At Lonato the Austrians lost ten thousand in killed, wounded, and prisoners. The day after the battle, one of the Austrian divisions, reduced to four thousand men, wandered into Lonato, and demanded the surrender of the garrison of twelve hundred. Napoleon called his staff together; and when the bandage was removed from the eyes of the officer, he said with authority, "Go and tell your general that I give him eight minutes to lay down his arms!" The Austrians surrendered, and were soon chagrined to find that four thousand had succumbed to twelve hundred Frenchmen.

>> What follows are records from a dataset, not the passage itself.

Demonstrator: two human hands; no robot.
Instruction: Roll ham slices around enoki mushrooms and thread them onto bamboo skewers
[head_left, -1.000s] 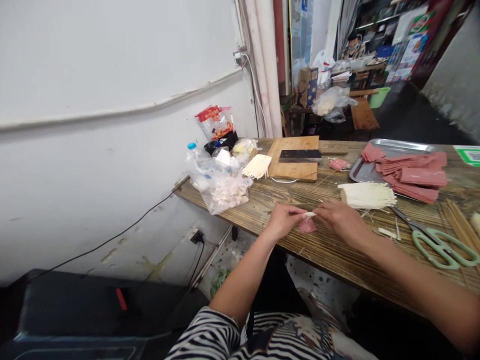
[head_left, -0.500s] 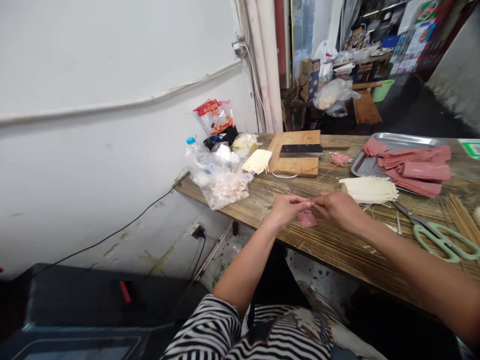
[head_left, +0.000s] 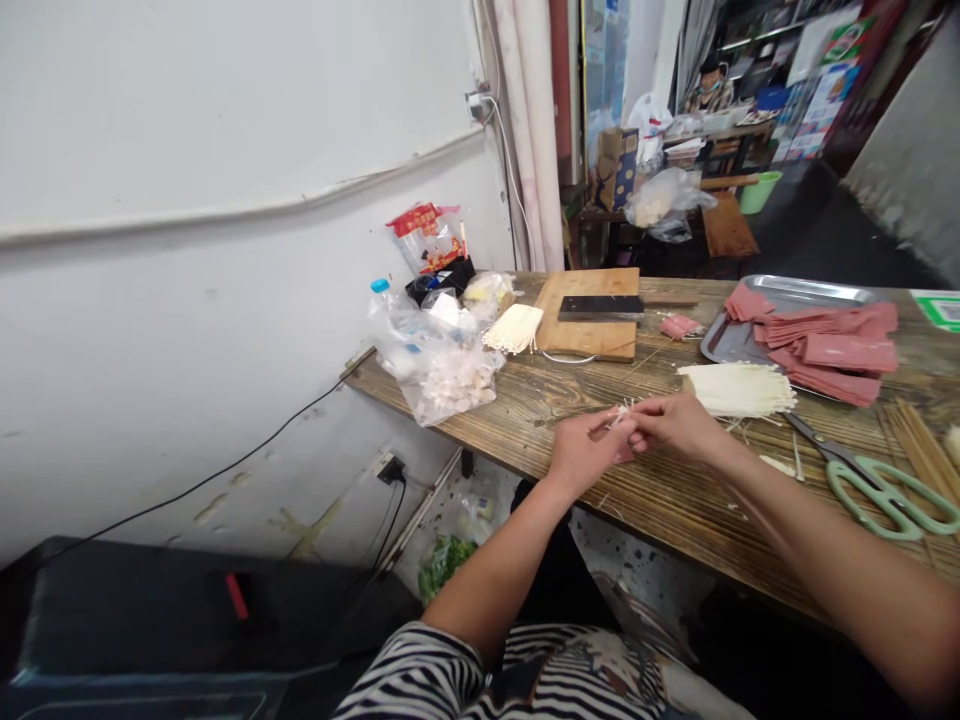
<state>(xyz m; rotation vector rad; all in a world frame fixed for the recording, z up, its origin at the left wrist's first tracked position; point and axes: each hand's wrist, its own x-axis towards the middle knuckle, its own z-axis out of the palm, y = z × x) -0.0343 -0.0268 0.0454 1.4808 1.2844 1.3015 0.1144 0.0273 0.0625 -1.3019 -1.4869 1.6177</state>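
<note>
My left hand (head_left: pixel 583 450) and my right hand (head_left: pixel 673 425) meet above the front part of the wooden table. Their fingers are closed round a small tuft of enoki mushrooms (head_left: pixel 624 408), whose thin white ends poke out at the top. A pink meat slice (head_left: pixel 624 454) shows below the fingertips, mostly covered by my hands. Just beyond my right hand lies a large bunch of enoki (head_left: pixel 739 388). Farther back, a finished-looking pink roll (head_left: pixel 680 326) rests on the table. The metal tray (head_left: pixel 718 342) holds several folded pink slices (head_left: pixel 832 345).
Green-handled scissors (head_left: pixel 885 490) and wooden skewers (head_left: pixel 926 450) lie at the right. A cleaver (head_left: pixel 600 307) rests on a cutting board (head_left: pixel 551 300). More enoki (head_left: pixel 514 328) and plastic bags (head_left: pixel 450 375) sit at the left end. Another person (head_left: pixel 709 92) is in the background.
My hands have come closer together and closed over the pink slice, which was lying in plain view on the table. White enoki ends now show between my fingers.
</note>
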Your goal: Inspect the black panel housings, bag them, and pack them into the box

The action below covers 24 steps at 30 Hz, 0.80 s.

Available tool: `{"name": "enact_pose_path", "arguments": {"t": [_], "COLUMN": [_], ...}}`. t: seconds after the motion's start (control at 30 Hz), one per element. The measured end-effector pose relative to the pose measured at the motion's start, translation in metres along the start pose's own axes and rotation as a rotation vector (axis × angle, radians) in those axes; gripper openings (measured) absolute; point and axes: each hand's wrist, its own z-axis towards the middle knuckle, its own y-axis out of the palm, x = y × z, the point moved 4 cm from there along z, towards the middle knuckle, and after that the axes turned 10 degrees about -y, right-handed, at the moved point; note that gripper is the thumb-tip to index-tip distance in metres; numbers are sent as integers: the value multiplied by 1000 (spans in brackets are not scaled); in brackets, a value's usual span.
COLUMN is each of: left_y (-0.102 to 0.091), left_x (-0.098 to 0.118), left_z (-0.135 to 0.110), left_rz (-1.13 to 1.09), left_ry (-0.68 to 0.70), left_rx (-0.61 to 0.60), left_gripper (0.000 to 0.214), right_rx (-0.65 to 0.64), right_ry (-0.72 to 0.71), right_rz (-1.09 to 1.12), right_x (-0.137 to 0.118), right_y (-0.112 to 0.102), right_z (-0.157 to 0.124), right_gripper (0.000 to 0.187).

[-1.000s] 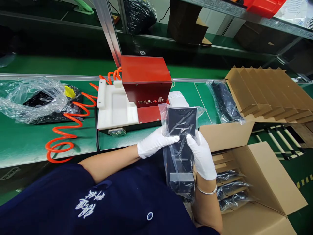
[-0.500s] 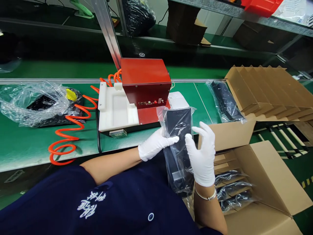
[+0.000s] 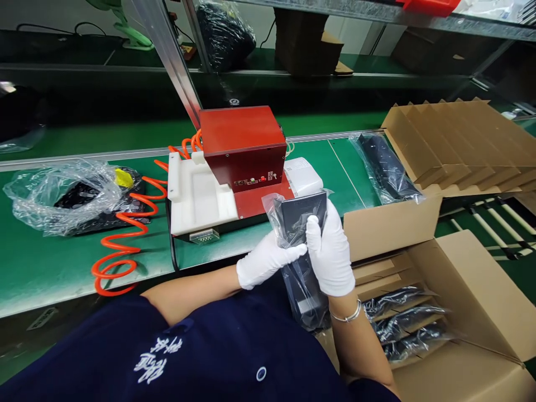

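Both of my hands wear white gloves and hold a black box-shaped unit in a clear plastic bag [image 3: 298,220], upright over my lap at the near edge of the green bench. My left hand [image 3: 268,259] pinches the bag's left side at mid height. My right hand [image 3: 329,251] is wrapped round the right side near the top. Just beyond stands a red metal machine [image 3: 240,142] with a white moulded tray [image 3: 196,192] on its left side.
An open cardboard carton [image 3: 464,290] at my right holds several bagged black units [image 3: 404,326]. Another bagged unit [image 3: 383,164] lies beside stacked cardboard dividers [image 3: 456,145]. An orange coiled hose [image 3: 125,234] and a crumpled plastic bag [image 3: 67,192] sit at left. A white block [image 3: 302,173] lies behind the machine.
My right hand let go and opened half a second ago, then closed again higher up on the bagged unit. The unit has turned and tilted slightly; my view shifted a little.
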Motion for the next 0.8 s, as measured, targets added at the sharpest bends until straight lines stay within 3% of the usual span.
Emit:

Napoleon said at Lonato, "I was at ease; the Thirty-second was there!" So rejoiced were the men at these words that they had them embroidered on their regimental flag.
In this short campaign twenty thousand Austrians had been killed and wounded, fifteen thousand taken prisoners, with seventy pieces of artillery, and twenty-two stands of colors. The latter were sent to Paris.

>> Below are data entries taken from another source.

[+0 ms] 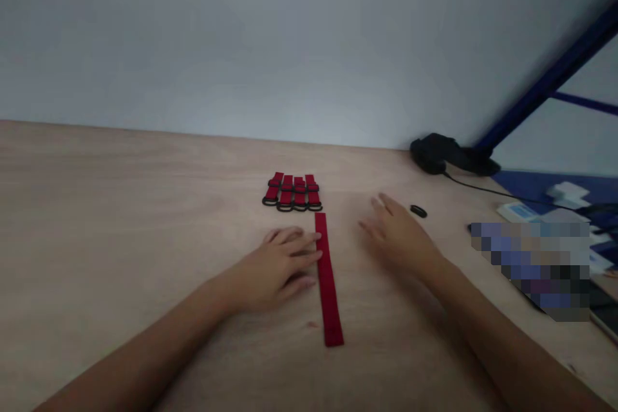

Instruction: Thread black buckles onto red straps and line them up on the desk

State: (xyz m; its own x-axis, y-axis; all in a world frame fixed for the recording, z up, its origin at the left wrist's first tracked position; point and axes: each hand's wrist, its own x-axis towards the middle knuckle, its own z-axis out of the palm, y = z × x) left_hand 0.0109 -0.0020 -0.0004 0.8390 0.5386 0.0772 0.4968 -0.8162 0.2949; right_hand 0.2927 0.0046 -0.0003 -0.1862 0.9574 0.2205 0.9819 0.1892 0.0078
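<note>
A long red strap (327, 280) lies flat on the wooden table (120, 206), running toward me. My left hand (277, 267) rests flat beside it, fingers stretched out and touching the strap's left edge near its far end. My right hand (398, 235) hovers low to the right of the strap, fingers spread, holding nothing. A small black ring (418, 211) lies just beyond my right fingertips. Farther back, several folded red straps with black rings (293, 193) lie side by side in a row.
A black device (441, 153) with a cable sits at the table's back right corner by a blue frame (545, 87). A blurred-out item (531, 267) and white boxes (567, 193) lie at the right edge. A pale wall stands behind the table.
</note>
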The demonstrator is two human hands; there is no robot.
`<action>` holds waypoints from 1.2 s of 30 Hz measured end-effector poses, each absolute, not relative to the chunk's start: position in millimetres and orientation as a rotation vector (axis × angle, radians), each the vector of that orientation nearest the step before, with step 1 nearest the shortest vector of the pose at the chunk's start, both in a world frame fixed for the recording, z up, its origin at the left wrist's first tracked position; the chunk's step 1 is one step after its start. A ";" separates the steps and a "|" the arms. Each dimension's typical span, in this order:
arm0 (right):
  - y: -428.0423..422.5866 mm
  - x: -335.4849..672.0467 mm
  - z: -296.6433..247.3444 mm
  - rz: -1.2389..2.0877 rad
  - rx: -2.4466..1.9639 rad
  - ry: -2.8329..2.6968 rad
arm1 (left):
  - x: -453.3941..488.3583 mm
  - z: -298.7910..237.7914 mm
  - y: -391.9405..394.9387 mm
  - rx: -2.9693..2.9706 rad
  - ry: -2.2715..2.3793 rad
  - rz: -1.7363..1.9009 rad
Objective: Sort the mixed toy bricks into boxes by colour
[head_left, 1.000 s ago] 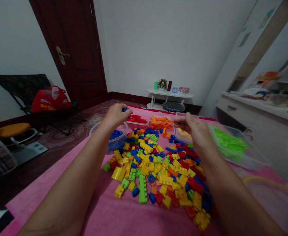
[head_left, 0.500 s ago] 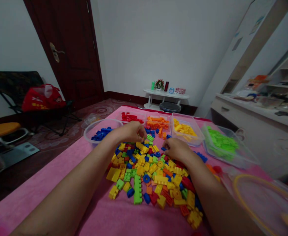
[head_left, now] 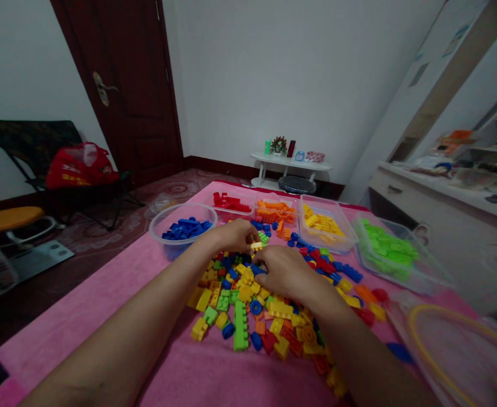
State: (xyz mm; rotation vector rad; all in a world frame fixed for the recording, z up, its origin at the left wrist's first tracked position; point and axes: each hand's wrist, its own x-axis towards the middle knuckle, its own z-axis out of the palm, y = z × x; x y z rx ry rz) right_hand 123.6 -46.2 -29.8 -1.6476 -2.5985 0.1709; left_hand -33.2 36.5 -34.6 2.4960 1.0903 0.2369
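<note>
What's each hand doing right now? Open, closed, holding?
Left hand: fingers curled, apparently closed on a yellow brick.
Right hand: finger and thumb apparently closed on a blue piece.

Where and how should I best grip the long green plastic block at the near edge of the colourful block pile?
Probably across the narrow width of the long green plastic block, at its near end, coming from above on the near side. That end borders bare pink cloth, and the block lies lengthwise toward the person, studs facing right.
</note>
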 end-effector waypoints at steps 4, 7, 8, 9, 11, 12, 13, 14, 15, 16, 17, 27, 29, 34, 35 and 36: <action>-44.7 122.7 -38.2 0.026 -1.760 -2.599 | -35.4 -33.1 39.5 2.581 1.139 0.445; -39.0 128.5 -37.9 0.169 -1.622 -2.469 | -33.1 -27.8 39.4 2.470 1.161 0.688; -37.0 129.5 -37.1 0.264 -1.567 -2.375 | -31.4 -25.3 38.5 2.387 1.143 0.792; -35.4 129.5 -36.1 0.393 -1.519 -2.259 | -29.6 -22.5 37.3 2.277 1.113 0.900; -33.8 126.9 -33.7 0.738 -1.418 -1.980 | -26.1 -16.4 34.0 1.978 1.039 1.111; -34.0 124.7 -32.4 0.919 -1.356 -1.827 | -25.1 -13.4 32.3 1.807 0.997 1.189; -34.7 122.2 -31.0 1.085 -1.280 -1.668 | -24.6 -10.6 31.0 1.637 0.960 1.244; -35.8 119.9 -29.6 1.222 -1.193 -1.505 | -24.9 -8.3 30.1 1.483 0.926 1.280; -37.1 117.8 -28.3 1.326 -1.101 -1.349 | -25.8 -6.5 29.9 1.350 0.898 1.305; -38.5 116.0 -27.1 1.408 -1.013 -1.212 | -27.2 -5.3 30.3 1.237 0.875 1.323; -39.6 114.3 -26.2 1.480 -0.935 -1.100 | -28.8 -4.7 31.2 1.143 0.855 1.334; -32.4 74.2 -44.8 0.891 -1.358 -1.984 | -37.1 -3.5 40.2 0.854 0.778 1.383; -33.3 65.9 -45.9 0.490 -1.488 -2.294 | -37.4 -2.4 39.5 0.839 0.778 1.393; -45.9 51.1 -39.1 -0.058 -1.652 -2.711 | -36.5 -1.8 38.0 0.818 0.769 1.403; -48.8 49.5 -37.9 -0.091 -1.655 -2.754 | -36.0 -2.1 38.0 0.813 0.764 1.403; -51.5 48.5 -37.0 -0.112 -1.661 -2.787 | -35.5 -2.6 38.2 0.809 0.760 1.402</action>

Early in September, Napoleon again defeated Würmser at Bassano. After the battle, at midnight Napoleon rode over the battle-field by moonlight, the quiet broken only by the moans of the wounded and dying. Suddenly a dog sprang from beneath the cloak of his dead master, rushed to Napoleon as though asking aid, and then back to the body, licking the face and hands of the dead, and howling piteously.
Napoleon was strongly moved, and said years afterward, "I know not how it was, but no incident upon any field of battle ever produced so deep an impression upon my feelings. 'This man,' thought I, 'must have had among his comrades friends, and yet here he lies forsaken by all except his faithful dog.' ... Certainly, in that moment, I should have been unable to refuse any request to a suppliant enemy."

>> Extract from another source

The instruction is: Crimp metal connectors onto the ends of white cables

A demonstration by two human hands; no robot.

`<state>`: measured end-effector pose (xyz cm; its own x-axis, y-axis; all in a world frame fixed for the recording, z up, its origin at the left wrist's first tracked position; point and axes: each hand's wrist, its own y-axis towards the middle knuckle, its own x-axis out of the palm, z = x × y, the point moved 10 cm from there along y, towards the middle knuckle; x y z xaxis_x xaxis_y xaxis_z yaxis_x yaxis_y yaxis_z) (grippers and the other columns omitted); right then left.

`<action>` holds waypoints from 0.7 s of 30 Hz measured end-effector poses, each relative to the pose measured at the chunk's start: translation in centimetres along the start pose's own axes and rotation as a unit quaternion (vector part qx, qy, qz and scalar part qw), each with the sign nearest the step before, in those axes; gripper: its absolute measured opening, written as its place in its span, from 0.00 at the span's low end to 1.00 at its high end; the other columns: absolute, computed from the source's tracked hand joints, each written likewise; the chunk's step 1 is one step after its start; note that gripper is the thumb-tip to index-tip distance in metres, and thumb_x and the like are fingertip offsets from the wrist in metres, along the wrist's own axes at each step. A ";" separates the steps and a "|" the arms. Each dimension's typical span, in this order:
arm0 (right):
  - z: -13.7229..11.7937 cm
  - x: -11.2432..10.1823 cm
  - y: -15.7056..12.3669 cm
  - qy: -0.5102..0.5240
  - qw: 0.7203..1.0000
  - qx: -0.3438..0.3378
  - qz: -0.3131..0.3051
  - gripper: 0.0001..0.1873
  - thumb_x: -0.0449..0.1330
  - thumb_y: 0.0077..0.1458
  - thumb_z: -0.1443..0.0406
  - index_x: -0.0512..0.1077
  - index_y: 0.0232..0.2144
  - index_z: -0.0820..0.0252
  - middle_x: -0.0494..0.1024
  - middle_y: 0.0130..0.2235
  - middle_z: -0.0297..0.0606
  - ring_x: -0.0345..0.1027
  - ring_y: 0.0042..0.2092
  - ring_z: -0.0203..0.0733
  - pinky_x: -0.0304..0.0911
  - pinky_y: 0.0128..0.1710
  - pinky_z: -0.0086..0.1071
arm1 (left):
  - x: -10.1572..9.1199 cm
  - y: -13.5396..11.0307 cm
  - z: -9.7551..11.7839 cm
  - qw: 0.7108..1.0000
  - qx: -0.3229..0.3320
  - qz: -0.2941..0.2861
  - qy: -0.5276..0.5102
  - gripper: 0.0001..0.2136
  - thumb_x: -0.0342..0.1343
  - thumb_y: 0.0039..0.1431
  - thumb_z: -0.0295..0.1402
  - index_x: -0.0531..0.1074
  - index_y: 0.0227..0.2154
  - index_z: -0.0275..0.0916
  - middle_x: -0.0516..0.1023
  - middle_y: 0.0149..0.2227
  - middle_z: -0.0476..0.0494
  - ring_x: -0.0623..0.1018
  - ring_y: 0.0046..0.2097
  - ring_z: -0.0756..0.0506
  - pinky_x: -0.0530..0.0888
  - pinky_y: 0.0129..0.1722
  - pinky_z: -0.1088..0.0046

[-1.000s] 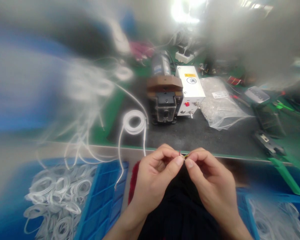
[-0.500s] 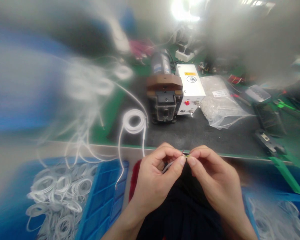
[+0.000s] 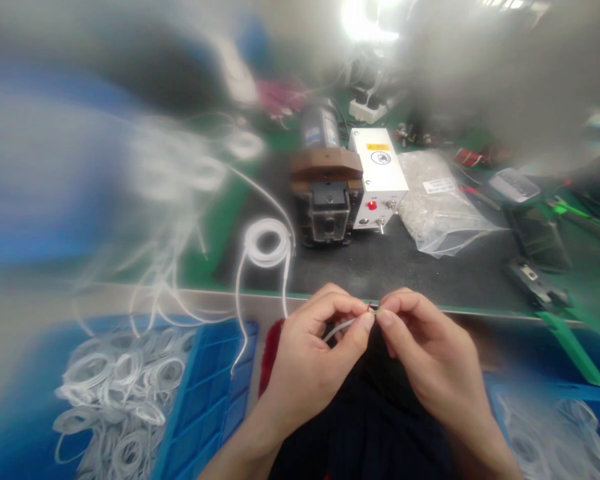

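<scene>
My left hand pinches the end of a light grey cable between thumb and forefinger, and the cable runs back under the palm. A short dark red wire sticks up at its fingertips. My right hand meets it tip to tip, thumb and forefinger closed on a thin yellow-green wire from the cable end; most of that wire is covered by the fingers. Both hands are over my lap, before the table edge. Just beyond the left one, a coiled white cable lies on the black mat, its ends hanging over the edge.
A brown-and-black machine with a white control box stands on the mat. Right of it are a clear bag of small parts and green-handled pliers. Blue bins with coiled cables flank me left and right.
The fingertips have come slightly closer together, and less of the yellow-green wire shows. More of the grey cable appears behind my left thumb. The view has shifted a little.
</scene>
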<state>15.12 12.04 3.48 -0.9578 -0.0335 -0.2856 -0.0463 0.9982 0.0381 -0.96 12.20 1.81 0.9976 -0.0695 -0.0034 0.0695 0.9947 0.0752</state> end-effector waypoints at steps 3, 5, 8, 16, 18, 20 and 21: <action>0.1 0.0 0.1 0.003 1.000 0.004 -0.017 0.08 0.63 0.72 0.63 0.76 0.36 0.55 0.76 0.31 0.30 0.67 0.29 0.34 0.64 0.30 0.28 | -0.1 0.1 -0.3 1.000 -0.015 -0.001 -0.004 0.05 0.64 0.70 0.28 0.79 0.36 0.40 0.77 0.35 0.47 0.77 0.36 0.47 0.72 0.37 0.72; 0.0 -0.2 0.2 0.014 1.000 0.005 -0.019 0.06 0.64 0.72 0.63 0.78 0.38 0.54 0.77 0.32 0.30 0.69 0.28 0.34 0.65 0.29 0.28 | -0.1 0.1 -0.4 1.000 -0.019 0.000 -0.018 0.05 0.64 0.70 0.28 0.79 0.35 0.40 0.77 0.34 0.47 0.76 0.36 0.47 0.72 0.37 0.73; -0.6 -0.7 0.3 0.022 0.999 -0.023 -0.008 0.05 0.68 0.69 0.63 0.78 0.47 0.52 0.80 0.37 0.32 0.73 0.34 0.37 0.69 0.33 0.29 | -0.1 0.0 -0.4 1.000 -0.020 0.001 -0.023 0.04 0.64 0.69 0.28 0.79 0.35 0.40 0.77 0.34 0.46 0.76 0.36 0.47 0.72 0.36 0.72; -1.2 0.3 0.1 0.004 0.998 -0.048 -0.029 0.09 0.62 0.71 0.70 0.74 0.36 0.53 0.74 0.36 0.31 0.68 0.37 0.39 0.63 0.39 0.33 | 0.0 0.0 0.0 1.000 -0.010 -0.003 -0.008 0.04 0.64 0.69 0.28 0.79 0.36 0.41 0.77 0.35 0.47 0.77 0.37 0.47 0.72 0.37 0.71; -1.2 0.5 0.1 0.024 0.998 -0.047 -0.040 0.10 0.61 0.71 0.70 0.72 0.35 0.54 0.73 0.36 0.31 0.67 0.37 0.39 0.62 0.38 0.34 | 0.1 -0.1 -0.1 1.000 -0.009 -0.004 -0.006 0.04 0.64 0.70 0.28 0.79 0.36 0.40 0.78 0.36 0.47 0.77 0.38 0.47 0.72 0.38 0.71; -1.1 0.7 0.1 0.035 0.997 -0.045 -0.054 0.11 0.60 0.72 0.70 0.72 0.34 0.54 0.73 0.35 0.32 0.67 0.37 0.40 0.61 0.38 0.34 | 0.1 -0.1 -0.2 1.000 -0.008 -0.002 -0.006 0.04 0.64 0.70 0.28 0.79 0.36 0.40 0.77 0.35 0.47 0.77 0.38 0.47 0.72 0.38 0.72; -1.1 0.7 0.1 0.035 0.997 -0.045 -0.056 0.11 0.60 0.72 0.69 0.72 0.34 0.54 0.74 0.35 0.32 0.67 0.37 0.40 0.61 0.38 0.34 | 0.1 0.0 -0.2 1.000 -0.008 -0.001 -0.006 0.04 0.64 0.69 0.28 0.79 0.36 0.40 0.77 0.35 0.47 0.77 0.37 0.47 0.72 0.38 0.72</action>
<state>14.15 12.02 4.35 -0.9624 -0.1519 -0.2250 -0.1769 0.9796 0.0956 -0.88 12.16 1.57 0.9974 -0.0717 0.0094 0.0710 0.9957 0.0589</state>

When at St. Helena, Madame Montholon, seeming to be afraid of a dog, Napoleon said, "He who does not love a dog has never known what real fidelity means."
Austria soon put another general in the field with over sixty thousand men. She was determined not to lose Italy. At first the French army lost some battles, the general-in-chief not being with them. When he came to his army, he said to some regiments, "Soldiers, I am not satisfied with you. You have shown neither discipline, constancy, nor courage.... Let it be written on the colors, 'They are not of the army of Italy.'"
The men seemed heart-broken. "Place us in the van of the army," they said, "and you shall then judge whether we do not belong to the army of Italy."
They were soon put to the test. Napoleon marched out of Verona on the night of Nov. 14, descended the Adige river, and fell upon the rear of Alvinzi, the Austrian general, at Arcola. The village is surrounded by marshes, crossed by causeways or bridges.